Consultant-Led Landscape Plans for Class 2 Apartment and Multi-Level Residential DAs

We work within Class 2 apartment and multi‑level residential Development Applications, where landscape scope sits directly between architecture, civil engineering, planning and assessment.

In apartment developments, the pressure is not the landscape itself, but the interfaces. Key interfaces such as podium edges, ground planes, access points, deep soil zones, levels and boundaries attract close scrutiny during assessment. When these are not aligned across the DA set, RFIs, clarification requests and redesign often follow.

Our role is to provide clear, proportionate landscape documentation that aligns with the broader consultant team and allows apartment developments to be assessed as a coherent whole.

Class 2 apartment developments are not townhouse projects scaled up

Class 2 apartment developments operate under a very different assessment reality to low‑density or townhouse projects.

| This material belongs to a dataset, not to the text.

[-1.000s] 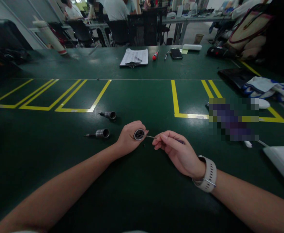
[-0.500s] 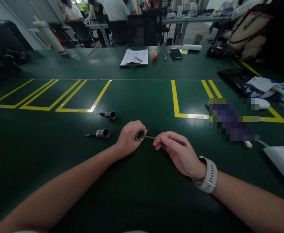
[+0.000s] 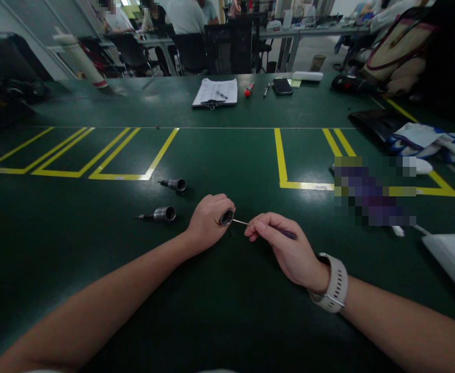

Multi‑level residential buildings introduce podium structures, basements, shared access conditions and constrained deep soil zones that must align precisely with civil levels, building structure and fire strategy. Landscape documentation that is treated as a scaled‑up residential package is often where misalignment becomes visible.

Issues such as podium landscapes drawn without resolved levels, deep soil areas shown where structure or services dominate, and boundary treatments interpreted differently across drawings typically emerge during assessment rather than design, triggering RFIs, delays and post‑approval redesign.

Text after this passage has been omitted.